Stamp Duty is collected upon existence of certain transactions in Hong Kong. The three major types of transactions that attract stamp duties are transfers of Hong Kong immovable properties, transfers of Hong Kong shares and leases of immovable properties. Stamp Duties are chargeable on dutiable instruments.

| Transactions | Instruments required |
|---|---|
| Transfer of Hong Kong immovable properties | Agreement for sale and purchase |
| Lease of Hong Kong immovable properties | Deed of Conveyance |
| Transfer of Hong Kong Stock | Contract Notes |
| Transfer of Hong Kong Stock | Instrument of Transfers |

== Goods and Services Tax ==

No turnover tax (e.g. Value-Added Tax and Goods and Services Tax) has been imposed in Hong Kong. As a result, Hong Kong is considered to be favourable for profit shifting and conducting re-invoicing activities. In July 2006, a Proposal of Legislation of Goods and Services Tax (“GST”) was made by the Government, who argued that tax base in Hong Kong was urged to be broadened. Subsequently, due to fierce opposition of the general public and opposition parties, the proposal was dropped.

== Tax Administration ==

=== Individual Tax Return ===

Taxpayers who received Individual Tax Return are required to fill out the return in order to notify the IRD their Profits Tax, Salaries Tax and Property Tax positions.

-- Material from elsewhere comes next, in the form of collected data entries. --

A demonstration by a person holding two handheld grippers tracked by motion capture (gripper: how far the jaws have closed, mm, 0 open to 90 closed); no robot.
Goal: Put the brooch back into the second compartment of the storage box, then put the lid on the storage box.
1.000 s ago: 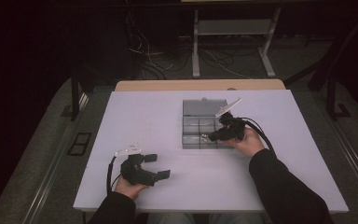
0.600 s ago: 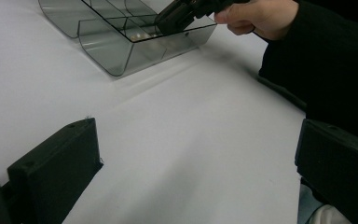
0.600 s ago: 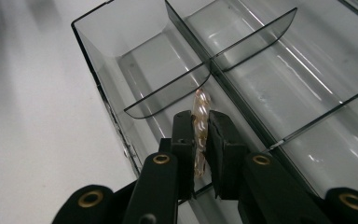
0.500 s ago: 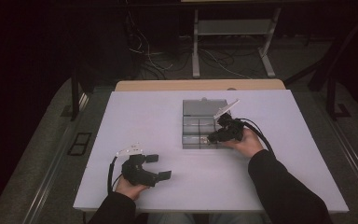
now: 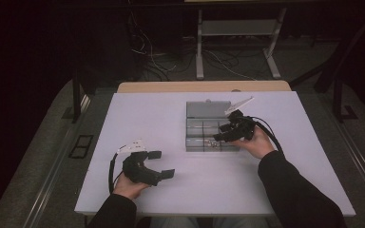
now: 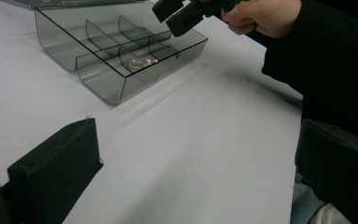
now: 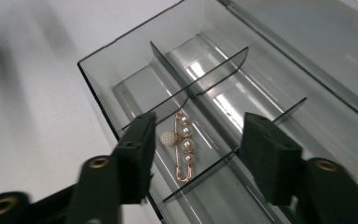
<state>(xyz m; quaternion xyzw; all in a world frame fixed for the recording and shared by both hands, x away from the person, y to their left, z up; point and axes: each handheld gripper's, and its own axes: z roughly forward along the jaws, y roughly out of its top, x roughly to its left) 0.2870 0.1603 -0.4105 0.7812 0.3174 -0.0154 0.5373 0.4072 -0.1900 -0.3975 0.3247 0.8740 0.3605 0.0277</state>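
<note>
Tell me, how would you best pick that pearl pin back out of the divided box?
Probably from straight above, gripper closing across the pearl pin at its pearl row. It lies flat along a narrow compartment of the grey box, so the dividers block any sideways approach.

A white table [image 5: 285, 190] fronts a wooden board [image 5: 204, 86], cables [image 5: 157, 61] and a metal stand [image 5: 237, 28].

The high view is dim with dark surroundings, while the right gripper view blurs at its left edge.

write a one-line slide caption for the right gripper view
Right gripper, jaws just opened, hovering over a gold pearl pin lying in a compartment of the clear divided box.
</note>
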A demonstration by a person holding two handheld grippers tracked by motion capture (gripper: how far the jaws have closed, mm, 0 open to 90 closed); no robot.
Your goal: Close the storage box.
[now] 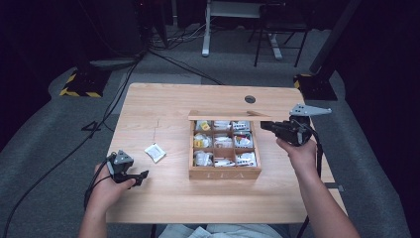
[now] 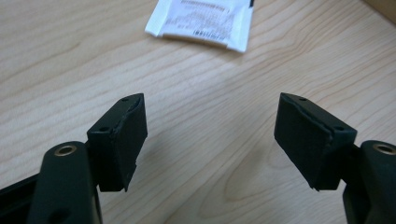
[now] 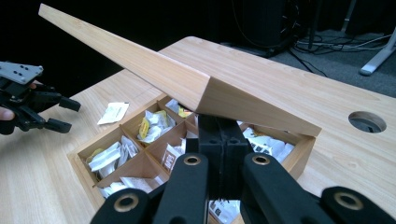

For regular taxpayers, normally IRD issues Salaries Tax Return to them on the first working day of May every year. They are also required to furnish the return within 1 month in normal case.

=== Employer's Return ===

In Hong Kong, it is IRD's general practice to issue Employer's Returns to Hong Kong Company in every April in the year. The employer is obliged to file the form within 1 month from the date of issue in order to notify IRD the amount of wages, salaries and other kinds of remuneration paid to the employees during the year of assessment ending 31 March every year. No Employer's return is required to be furnished for those employees who received HK$120,000 or less during the Year of Assessment.